--- Task requirements ---
Everything in the listing below needs restating exactly, apart from the pictures.

* * * * * * * * *

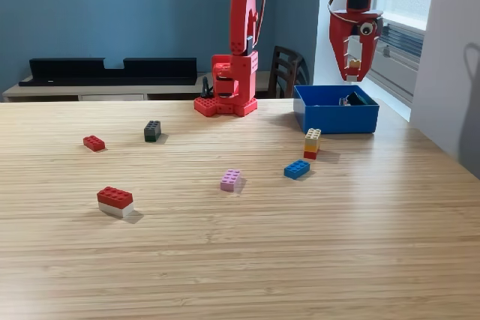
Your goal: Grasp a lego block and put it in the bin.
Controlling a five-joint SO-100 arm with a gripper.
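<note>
Red plastic makes up the arm, whose hand (354,65) hangs in the air directly above the bin (335,118), well clear of its rim, pinching a small yellowish lego block (354,61) between its jaws. That blue bin sits on the wooden desk (247,252) toward the exterior view's right, just beside the arm's base (227,89), with some dark pieces already inside (too small to make out). Loose bricks lie scattered on the desk: a yellow-over-red stack (312,143) and a blue brick (297,169) just in front of the bin, a pink brick (231,179) mid-desk, and farther left a dark brick (152,130), a small red brick (94,142) and a red-on-white stack (115,201)
</note>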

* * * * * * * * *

--- Answer space ---
Your goal: Grasp a lego block and put it in the bin.
Controlling a five-joint SO-100 arm with a gripper.
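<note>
Red plastic makes up the arm, whose hand (354,65) hangs in the air directly above the bin (335,118), well clear of its rim, pinching a small yellowish lego block (354,61) between its jaws. That blue bin sits on the wooden desk (247,252) toward the exterior view's right, just beside the arm's base (227,89), with some dark pieces already inside (too small to make out). Loose bricks lie scattered on the desk: a yellow-over-red stack (312,143) and a blue brick (297,169) just in front of the bin, a pink brick (231,179) mid-desk, and farther left a dark brick (152,130), a small red brick (94,142) and a red-on-white stack (115,201)
</note>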

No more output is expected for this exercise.